Something there hasn't changed between us. Whatever that is, it's the
pulse that I ride into all my future dreams about who I'm surrounded by
or why I'd bother to create. You don't reduce yourselves to so many
“things” as interchangeable space and time fillers. The murderer in you,
I suspect, sees the murderer in me, and doesn't give me shit about it.
Forgiveness,
as I've said in the past, seemed always about forgiving yourself. A
self-serving piety for placating over obsessive thoughts that are
causing you harm. Do I forgive my traumatized brain? Do I look every
insincere instance from my past with some wizened sense about not
knowing any better? No, not really. I learned that I could make that
choice, and thus all choices, and never let the lesson take root. I
abused my shitty relationship with my mom to drum up a lot of other
antagonistic and shitty relationships with other people. I'm still a
genuinely mean and shitty person just begging for the proper
circumstances and excuses to be anything besides the soft-spoken mumbler
walking you through your trash-person drama.
My push for wanting
“the world” is about hopefully shaping it into something that doesn't
produce the underlying pathology that is me. I want there to be “people
with a temper” doing like Mr. Rogers and practicing patience and
understanding, not “people waiting for a reason to kill you” barely
hanging on but for blessed exhaustion and endless distractions. I want
people who see the best in everyone, not just their little selfish
cohort, after being empowered to recognize their place in concert
instead of opposition. I want to subvert the naked animal that tears
each other apart. Unrealistic? Probably. But I wish I could carry on
without always thinking I have some atrocity to account for, some
endeavor that needs to transcend me.
I've always been a draw to
the depressed kids. I've always played therapist. I've maintained a kind
of fervent or manic optimism fueled by the overwhelming darkness of my
jokes and perspective. I've been lucky to have my brain motivated more
to dig than destroy. I've been lucky to catch glances and good genes. To
consider the world a swirling ball of people like me in worse
circumstances is to not have to imagine much beyond what we're currently
doing to ourselves. To be able to inspire in spite of that, to be able
to create something that lasts longer, yells louder, and beats to death
that which actually deserves it is an ultimate game. It's one I don't
think you can play in the confines of what's seemingly normal or stable.

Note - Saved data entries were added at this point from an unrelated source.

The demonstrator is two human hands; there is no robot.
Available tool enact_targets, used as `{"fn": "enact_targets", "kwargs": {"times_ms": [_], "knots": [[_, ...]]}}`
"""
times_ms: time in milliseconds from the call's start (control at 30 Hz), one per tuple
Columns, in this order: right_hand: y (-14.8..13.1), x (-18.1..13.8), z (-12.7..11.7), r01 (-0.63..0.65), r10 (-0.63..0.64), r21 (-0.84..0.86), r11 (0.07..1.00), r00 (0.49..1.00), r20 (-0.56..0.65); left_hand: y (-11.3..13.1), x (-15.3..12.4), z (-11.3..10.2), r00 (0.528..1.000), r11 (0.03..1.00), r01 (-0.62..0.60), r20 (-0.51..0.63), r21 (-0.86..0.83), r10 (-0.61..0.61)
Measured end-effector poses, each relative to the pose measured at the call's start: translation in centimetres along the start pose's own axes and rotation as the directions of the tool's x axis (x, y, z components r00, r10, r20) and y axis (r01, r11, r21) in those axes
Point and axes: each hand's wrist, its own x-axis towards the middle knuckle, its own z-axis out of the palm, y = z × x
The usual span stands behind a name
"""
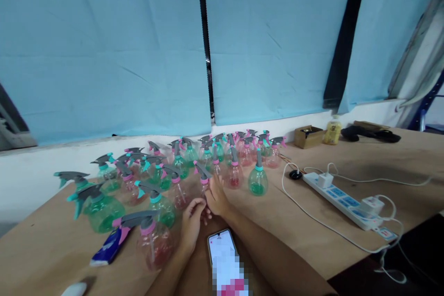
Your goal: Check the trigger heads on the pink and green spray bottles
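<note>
My left hand (194,217) is low over the table, its fingers curled in and the thumb against them; what they hold, if anything, cannot be made out. Close beside it, my right hand (217,198) is closed, its fingertips partly hidden. Just behind my right hand stands a pink spray bottle (204,188) with a grey and pink trigger head, its body partly covered. Another pink spray bottle (180,194) stands to its left, and a green spray bottle (258,182) stands to the right. Below my hands lies a phone (222,247) with its screen lit.
Several more pink and green spray bottles (104,215) spread left and back. A blue packet (108,247) lies front left. At right are a white power strip (340,201) with plugs and cables, a cardboard box (308,138), a yellow bottle (333,132) and a dark object (371,134).
</note>
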Motion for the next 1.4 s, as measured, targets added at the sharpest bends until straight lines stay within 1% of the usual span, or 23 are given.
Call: {"fn": "enact_targets", "kwargs": {"times_ms": [133,233,467,600,700,800,900,1000,1133,1267,1400], "knots": [[0.0,0.4,-0.3,-0.033,0.036,-0.036,0.999,0.996,0.076,-0.5,0.3,-0.1,0.998,1.0,0.029,-0.052,0.004,-0.029],[0.1,0.5,-0.6,-0.021,0.023,-0.027,0.999,0.994,0.105,-0.5,0.6,-0.2,0.993,0.998,0.059,-0.105,0.0,-0.059],[0.2,0.5,-0.2,-0.014,0.015,-0.027,1.0,1.0,0.023,-0.3,0.6,-0.2,0.986,0.993,0.094,-0.131,-0.073,-0.103],[-0.2,0.3,0.3,-0.08,0.08,0.006,0.997,0.997,-0.022,-1.0,0.9,-0.4,0.98,0.989,0.104,-0.158,-0.106,-0.12],[-0.6,0.1,0.6,-0.13,0.131,0.056,0.99,0.991,-0.03,-1.4,1.2,-0.6,0.979,0.986,0.108,-0.157,-0.125,-0.127],[-1.0,0.1,0.2,-0.146,0.152,0.099,0.984,0.987,-0.058,-1.4,1.3,-0.6,0.981,0.982,0.12,-0.135,-0.149,-0.14],[-1.1,0.4,-0.6,-0.132,0.143,0.091,0.987,0.98,-0.138,-0.9,1.2,-0.5,0.978,0.976,0.137,-0.132,-0.167,-0.16],[-0.4,0.6,-1.2,-0.147,0.148,0.022,0.989,0.973,-0.177,-0.5,1.1,-0.4,0.974,0.974,0.153,-0.139,-0.168,-0.177],[1.3,0.4,-1.1,-0.164,0.151,-0.066,0.984,0.974,-0.169,-0.3,1.0,-0.5,0.974,0.971,0.167,-0.123,-0.172,-0.189],[2.7,0.4,-0.4,-0.116,0.105,-0.069,0.991,0.983,-0.149,-0.3,1.1,-0.5,0.977,0.971,0.173,-0.094,-0.167,-0.19],[3.3,1.2,0.1,-0.093,0.086,-0.055,0.994,0.991,-0.107,-0.5,1.2,-0.5,0.976,0.973,0.194,-0.079,-0.125,-0.205]]}}
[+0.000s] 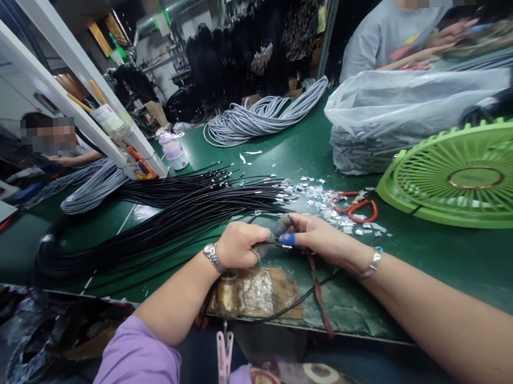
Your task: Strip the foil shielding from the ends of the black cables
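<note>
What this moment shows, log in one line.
left hand: pinching black cable | right hand: at cable's pale tip | ahead: black cable bundle, white scraps | at right: green fan

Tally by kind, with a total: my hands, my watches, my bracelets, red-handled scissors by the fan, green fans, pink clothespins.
Left hand, right hand: 2
Watch: 1
Bracelet: 1
Red-handled scissors: 1
Green fan: 1
Pink clothespin: 1
Total: 7

The cables [188, 216] were black, the coil [265, 121] grey, the table [482, 262] deep green, the fan [475, 177] lime green, the scissor handles [375, 210] orange-red, the scraps [318, 200] white with flecks of blue, the sleeve [139, 364] lilac, the lap cloth [294, 380] patterned cream and maroon.
</note>
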Available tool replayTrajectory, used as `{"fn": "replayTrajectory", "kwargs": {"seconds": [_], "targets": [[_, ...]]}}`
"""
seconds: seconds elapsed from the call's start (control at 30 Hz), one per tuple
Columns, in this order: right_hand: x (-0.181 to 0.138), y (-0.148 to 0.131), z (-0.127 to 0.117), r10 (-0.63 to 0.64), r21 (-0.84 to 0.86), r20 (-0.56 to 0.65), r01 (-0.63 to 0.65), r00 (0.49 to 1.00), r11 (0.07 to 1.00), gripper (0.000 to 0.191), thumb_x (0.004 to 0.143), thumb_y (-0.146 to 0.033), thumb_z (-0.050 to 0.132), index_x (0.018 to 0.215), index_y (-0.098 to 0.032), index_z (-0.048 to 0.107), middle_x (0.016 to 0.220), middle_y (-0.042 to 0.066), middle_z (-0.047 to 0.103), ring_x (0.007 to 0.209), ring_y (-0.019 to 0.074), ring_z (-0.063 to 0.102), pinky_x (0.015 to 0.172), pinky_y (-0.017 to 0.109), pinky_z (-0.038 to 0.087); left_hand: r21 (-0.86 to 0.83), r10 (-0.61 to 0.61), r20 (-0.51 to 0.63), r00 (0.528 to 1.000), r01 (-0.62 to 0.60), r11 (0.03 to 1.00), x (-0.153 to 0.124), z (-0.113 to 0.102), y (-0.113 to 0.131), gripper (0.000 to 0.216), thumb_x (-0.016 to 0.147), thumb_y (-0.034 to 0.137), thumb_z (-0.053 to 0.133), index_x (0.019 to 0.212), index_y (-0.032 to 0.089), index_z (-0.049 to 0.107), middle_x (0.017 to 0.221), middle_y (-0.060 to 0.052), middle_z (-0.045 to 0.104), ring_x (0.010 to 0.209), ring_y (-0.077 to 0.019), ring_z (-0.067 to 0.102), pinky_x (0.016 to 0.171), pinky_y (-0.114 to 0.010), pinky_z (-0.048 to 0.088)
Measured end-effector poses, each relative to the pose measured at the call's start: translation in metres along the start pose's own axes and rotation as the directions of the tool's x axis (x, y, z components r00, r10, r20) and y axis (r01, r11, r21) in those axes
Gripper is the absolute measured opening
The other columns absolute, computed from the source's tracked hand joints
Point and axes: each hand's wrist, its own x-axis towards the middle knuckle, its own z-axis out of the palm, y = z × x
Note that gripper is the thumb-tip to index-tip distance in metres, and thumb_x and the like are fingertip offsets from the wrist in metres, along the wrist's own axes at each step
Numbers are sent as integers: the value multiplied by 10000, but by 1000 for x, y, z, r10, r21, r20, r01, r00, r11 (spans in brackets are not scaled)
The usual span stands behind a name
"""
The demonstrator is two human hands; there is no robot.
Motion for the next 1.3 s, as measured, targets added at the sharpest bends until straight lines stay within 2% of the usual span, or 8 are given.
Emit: {"fn": "replayTrajectory", "kwargs": {"seconds": [0.17, 0.4, 0.57, 0.7, 0.9, 1.07, 1.17, 1.3], "targets": [[3, 2, -8, -219, -169, -165, 191, 962, 967, 192, 635, -339, 655, 763, -211, 590, 739, 15, 607, 700, 179, 546, 659, 317, 446, -168, -59, -69, 996, 47, 985, 1, -1, -1, 234, 851, 335, 489, 749, 163, 611, 638, -9, 592, 573, -109, 491, 556, -230, 334], [-7, -2, -4, -473, -402, 16, 439, 881, 803, 202, 724, -310, 621, 905, -222, 632, 829, 37, 582, 675, 170, 509, 637, 309, 437, -548, -265, -44, 963, 199, 812, 6, 1, -3, 231, 823, 351, 512, 749, 141, 570, 627, 13, 542, 581, -92, 462, 560, -207, 364], [-7, -2, -3, -474, -469, 19, 426, 880, 774, 257, 789, -452, 601, 685, -217, 607, 650, 21, 553, 619, 164, 466, 594, 292, 376, -750, -326, 132, 936, 309, 585, 7, 2, -2, 369, 774, 512, 566, 753, 144, 540, 513, 55, 452, 452, -64, 390, 460, -194, 319], [-9, -3, -4, -300, -230, 176, 335, 938, 914, 318, 753, -518, 607, 709, -203, 614, 644, 8, 551, 602, 152, 449, 571, 276, 364, -799, -219, 288, 932, 360, 481, 6, -5, -2, 417, 716, 546, 631, 730, 139, 541, 490, 60, 444, 405, -54, 368, 413, -188, 307], [-11, -6, 0, -23, -135, 481, 100, 877, 986, 209, 649, -373, 624, 589, -181, 568, 552, -41, 445, 549, 113, 361, 509, 243, 293, -771, 53, 332, 942, 238, 591, 5, -9, 1, 241, 697, 348, 705, 716, 119, 632, 639, 3, 602, 589, -95, 519, 585, -191, 438], [-5, -10, -18, -108, -209, 244, 161, 964, 965, 171, 614, -333, 626, 546, -193, 557, 533, -29, 459, 532, 125, 383, 514, 264, 302, -759, 47, 275, 960, 187, 624, 0, -28, 5, 275, 734, 375, 678, 739, 101, 651, 670, -39, 633, 603, -118, 558, 593, -214, 469], [-5, -12, -23, -177, -111, 51, 182, 983, 977, 302, 630, -437, 650, 510, -211, 490, 474, -41, 389, 465, 108, 311, 464, 269, 238, -692, -112, 98, 989, 149, 707, -19, -62, 15, 350, 742, 451, 670, 761, 101, 666, 697, -64, 647, 609, -130, 578, 579, -226, 475], [-16, -16, -16, -177, -143, 93, 189, 980, 971, 545, 687, -700, 575, 472, -215, 450, 432, -39, 335, 426, 97, 262, 444, 283, 198, -536, -293, -134, 947, 179, 825, -71, -99, 47, 446, 784, 555, 587, 770, 120, 686, 677, -79, 656, 577, -135, 589, 552, -239, 472]]}}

I still play therapist. I still hold the candle for those who've
couched their depression in memes and #lifegoals check boxes.
Maybe
I've been too hard on my kid self. Maybe the only reason I have who I
have in my life right now is the result of doing the best with the tools
I had at the time. Maybe my construct-o-house, collapsing pool hole,
and boundless puppy-esc enthusiasm are a testament to the method I've
deigned as the madness required for moving forward.